Why is that those who are married have no compassion for those who are not. The brother raised a good issue.


An important part of being a Muslim is wishing for others what you wish for yourself. And the brother does raise a good point. Some parents want a girlfriend rather than a wife. Why..you get a better wife for the money with a better job.

Why do people encourage others to sin? I thought we were to enjoin good and forbid evil. Let us call a spade a spade..this need to prolong the waiting process to find a spouse is all about the money.

Sister Hayat..

Where does it say that Sunna does not allow women much? Sister, how do you come up with these interpretations of faith? I pray that the brother is blessed with four wives. That is sunna, sister.

Precious Star...yes...what happens if she does open the door. Human nature is weak. And I am not addressing never married women, only. What happens if she does open the door. The sin is not only hers. The community is so selective. The community is unconcerned. The males have not been responsible. Is there such an animal as collective sin? And I am not limiting this discussion to sex. Many people mistake the desires as being purely sexual. It is much deeper than that.

If the desires were only sexual we would have easy solutions. That would be the craving.
 

hayat84

I'm not what you believe
the Sunnah only allows a marriage with 4 wives,but as the Quran says,only if the man is able to take care of each one of them,and with the running times,if it's difficult having a home and a child,how many years should a man work,to have 4 houses and 4 wives?women should stay at home,talk less,be shy,be kind,dress properly,listen more than to talk.if every woman respected what Sunnah says,there wouldn't be the mess of nowdays.sister Aapa,I disagree with your point of view and I abstain myself from reading another of your critics about what I try to say.you offend me and my reputation,if I'm reverted from 2006,I never mean to be arrogant,just want to put my opinion and be helpful
 

strive-may-i

Junior Member
:wasalam:

I have decided. Even the OP has decided the rest should stop

:salam2:
sorta am stuck :/
wallahu Alam

Anywayz, as i mentioned its not really possible to get married .......

Well, everything aside the reason i made the thread is so i can get some advice how to tackle the issue since knowing i cant really get married ??

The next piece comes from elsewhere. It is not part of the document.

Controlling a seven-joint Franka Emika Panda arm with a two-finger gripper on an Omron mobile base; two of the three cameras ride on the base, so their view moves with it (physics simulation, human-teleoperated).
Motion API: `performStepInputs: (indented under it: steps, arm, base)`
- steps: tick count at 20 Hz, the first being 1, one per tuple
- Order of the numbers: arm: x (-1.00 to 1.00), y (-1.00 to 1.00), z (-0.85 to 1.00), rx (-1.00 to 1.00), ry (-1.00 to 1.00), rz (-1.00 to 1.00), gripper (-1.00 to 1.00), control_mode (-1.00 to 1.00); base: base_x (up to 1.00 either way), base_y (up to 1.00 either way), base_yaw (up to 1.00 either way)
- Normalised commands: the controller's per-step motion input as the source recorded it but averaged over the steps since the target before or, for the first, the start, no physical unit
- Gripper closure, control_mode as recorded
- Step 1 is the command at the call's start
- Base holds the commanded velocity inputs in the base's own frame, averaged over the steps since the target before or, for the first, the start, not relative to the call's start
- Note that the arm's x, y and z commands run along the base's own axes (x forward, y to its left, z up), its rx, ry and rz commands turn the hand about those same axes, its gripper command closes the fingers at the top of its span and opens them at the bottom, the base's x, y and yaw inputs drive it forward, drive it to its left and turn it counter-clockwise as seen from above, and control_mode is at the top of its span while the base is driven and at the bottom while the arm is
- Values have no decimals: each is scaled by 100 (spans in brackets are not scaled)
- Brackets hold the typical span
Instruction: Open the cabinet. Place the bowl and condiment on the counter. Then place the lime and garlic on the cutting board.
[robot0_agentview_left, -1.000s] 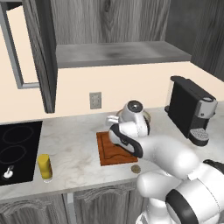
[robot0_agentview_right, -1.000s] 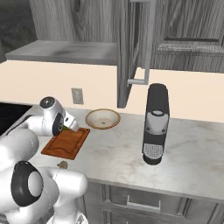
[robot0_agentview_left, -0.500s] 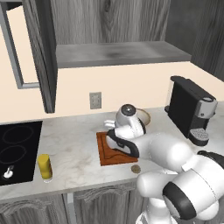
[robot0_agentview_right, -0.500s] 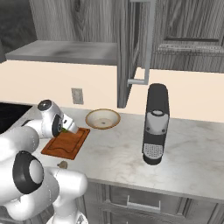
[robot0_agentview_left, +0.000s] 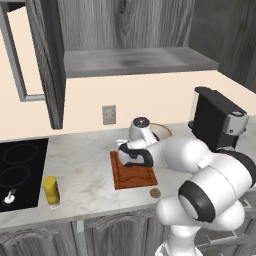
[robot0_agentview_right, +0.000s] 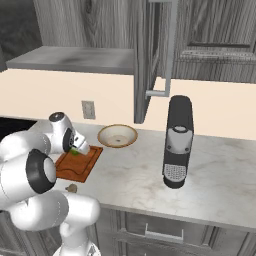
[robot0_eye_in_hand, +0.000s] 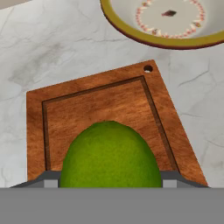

JazakAllah khair to everyone for their wise input, May Allah (swt) bless u all - ameen

And honestly, the OP wants us to be wise here. OP wants to study right now, that's the best course for him. Brother clearly knows whats urgently needed - tips, suggestions so that he does not waste time trying to open a door, a door that will be opened for him by his parents a bit later. Marriage is important, his parents know it ... Insha Allah, lets hope they will do their part.

Brother needs to study for exam first. He has to right now bow his head, and see to it, that atleast he does not loose in academics (Clearing exams , justifying the scholastic abilities Almighty has given him, is best course for him)

Open a different thread, for the other discussion, And its already beaten to death, right?